*Work required*
Please give back the listing below word for word, without the images.

*Data extract*

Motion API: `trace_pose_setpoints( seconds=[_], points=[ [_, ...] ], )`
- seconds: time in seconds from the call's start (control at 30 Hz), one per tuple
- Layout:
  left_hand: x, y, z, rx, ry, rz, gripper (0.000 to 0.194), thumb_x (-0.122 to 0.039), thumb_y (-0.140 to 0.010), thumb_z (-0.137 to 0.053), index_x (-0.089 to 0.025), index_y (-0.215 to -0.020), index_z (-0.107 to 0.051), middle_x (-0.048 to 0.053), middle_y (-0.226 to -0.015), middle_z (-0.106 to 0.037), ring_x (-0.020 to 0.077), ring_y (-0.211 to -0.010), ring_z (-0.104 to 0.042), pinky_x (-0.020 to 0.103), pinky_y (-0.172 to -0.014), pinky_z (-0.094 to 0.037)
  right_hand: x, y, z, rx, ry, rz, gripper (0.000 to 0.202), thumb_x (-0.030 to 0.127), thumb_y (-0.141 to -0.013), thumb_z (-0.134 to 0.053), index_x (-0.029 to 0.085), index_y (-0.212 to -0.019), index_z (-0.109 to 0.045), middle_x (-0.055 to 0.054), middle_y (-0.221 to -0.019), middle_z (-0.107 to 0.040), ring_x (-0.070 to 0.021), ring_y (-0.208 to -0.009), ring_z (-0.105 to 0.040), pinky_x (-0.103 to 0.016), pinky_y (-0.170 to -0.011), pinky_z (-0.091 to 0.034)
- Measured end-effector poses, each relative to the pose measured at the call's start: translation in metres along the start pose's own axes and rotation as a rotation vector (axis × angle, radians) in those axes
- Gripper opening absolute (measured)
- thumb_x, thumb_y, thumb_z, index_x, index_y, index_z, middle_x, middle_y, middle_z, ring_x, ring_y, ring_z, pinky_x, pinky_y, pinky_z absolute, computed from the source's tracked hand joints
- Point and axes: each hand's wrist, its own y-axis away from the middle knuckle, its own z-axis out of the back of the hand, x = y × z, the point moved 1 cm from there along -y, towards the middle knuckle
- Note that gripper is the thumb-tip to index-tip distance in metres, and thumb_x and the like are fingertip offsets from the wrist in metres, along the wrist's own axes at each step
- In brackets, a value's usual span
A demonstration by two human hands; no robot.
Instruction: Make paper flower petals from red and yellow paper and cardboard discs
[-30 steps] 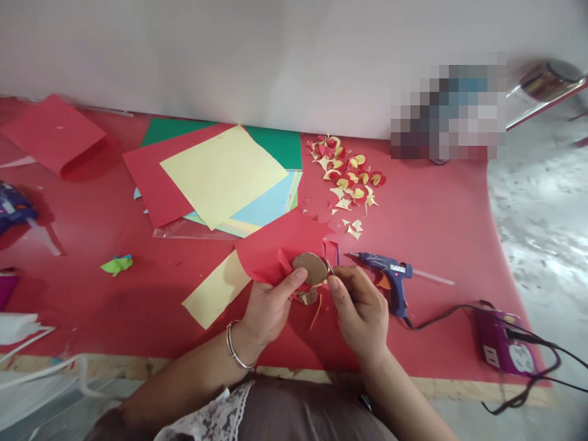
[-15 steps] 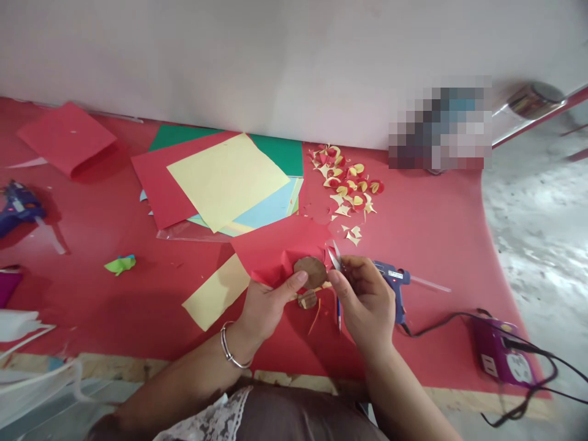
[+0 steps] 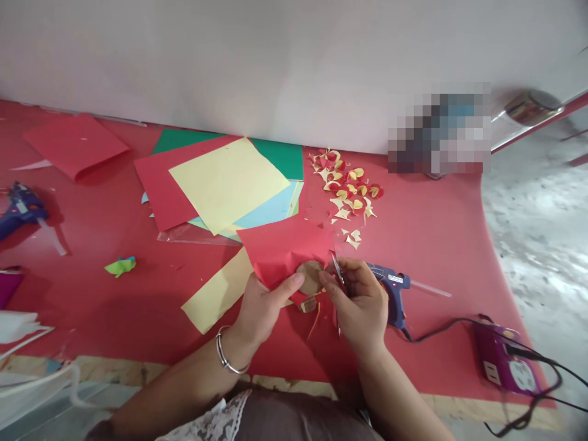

*Solution to this task*
Motion API: `trace_pose_setpoints( seconds=[_], points=[ [_, ...] ], )`
- seconds: time in seconds from the call's start (control at 30 Hz), one per tuple
- Layout:
  left_hand: x, y, z, rx, ry, rz, gripper (0.000 to 0.194), thumb_x (-0.122 to 0.039), thumb_y (-0.140 to 0.010), thumb_z (-0.137 to 0.053), index_x (-0.089 to 0.025), index_y (-0.215 to -0.020), index_z (-0.107 to 0.051), middle_x (-0.048 to 0.053), middle_y (-0.226 to -0.015), middle_z (-0.106 to 0.037), ring_x (-0.020 to 0.077), ring_y (-0.211 to -0.010), ring_z (-0.104 to 0.042), pinky_x (-0.020 to 0.103), pinky_y (-0.172 to -0.014), pinky_z (-0.094 to 0.037)
  right_hand: x, y, z, rx, ry, rz, gripper (0.000 to 0.202), thumb_x (-0.030 to 0.127), thumb_y (-0.141 to -0.013), thumb_z (-0.134 to 0.053), index_x (-0.029 to 0.085), index_y (-0.212 to -0.019), index_z (-0.109 to 0.045), middle_x (-0.055 to 0.054), middle_y (-0.221 to -0.019), middle_z (-0.107 to 0.040), ring_x (-0.070 to 0.021), ring_y (-0.208 to -0.009), ring_z (-0.105 to 0.040), pinky_x (-0.103 to 0.016), pinky_y (-0.170 to -0.011), pinky_z (-0.091 to 0.034)
- Measured end-effector poses, each relative to the pose measured at the call's start: translation in metres along the start pose's own axes and rotation as a rotation vector (axis × angle, radians) in those axes
- Gripper opening absolute (measured)
- thumb_x, thumb_y, thumb_z, index_x, index_y, index_z, middle_x, middle_y, middle_z, ring_x, ring_y, ring_z, pinky_x, pinky_y, pinky_z absolute, computed from the source's tracked hand joints
- Point and axes: each hand's wrist, its own y-axis away from the middle knuckle, its own z-axis out of the back of the hand, x = y × z, the point moved 1 cm from there along -y, towards the middle knuckle
- Note that gripper is the thumb-tip to index-tip distance in metres, and thumb_x and the like are fingertip offsets from the wrist in metres, along the wrist's own axes at each step
- In brackets, a value's usual span
A demonstration by two human hands; no robot.
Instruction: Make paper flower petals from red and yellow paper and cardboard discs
[-30 steps] 
[-15 steps] 
[+0 steps] 

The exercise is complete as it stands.